> **TASK OBJECTIVE**:
Please retype only the lines below that run from the one containing "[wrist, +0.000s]" through the last line, both included, without altering a word.

═══ PROVIDED INFORMATION ═══

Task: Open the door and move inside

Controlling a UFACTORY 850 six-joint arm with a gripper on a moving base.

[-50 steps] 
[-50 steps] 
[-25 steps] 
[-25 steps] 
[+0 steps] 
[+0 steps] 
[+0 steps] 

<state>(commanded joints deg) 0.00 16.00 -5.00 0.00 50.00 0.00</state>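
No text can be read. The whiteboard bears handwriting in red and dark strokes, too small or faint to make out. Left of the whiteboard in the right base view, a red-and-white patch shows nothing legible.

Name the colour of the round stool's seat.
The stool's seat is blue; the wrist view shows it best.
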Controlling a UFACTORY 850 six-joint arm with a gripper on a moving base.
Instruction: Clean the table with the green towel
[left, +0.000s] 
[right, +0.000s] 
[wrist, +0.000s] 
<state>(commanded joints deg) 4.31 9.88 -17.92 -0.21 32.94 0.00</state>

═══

> **YOUR SOLUTION**:
[wrist, +0.000s] 
<state>(commanded joints deg) 4.31 9.88 -17.92 -0.21 32.94 0.00</state>

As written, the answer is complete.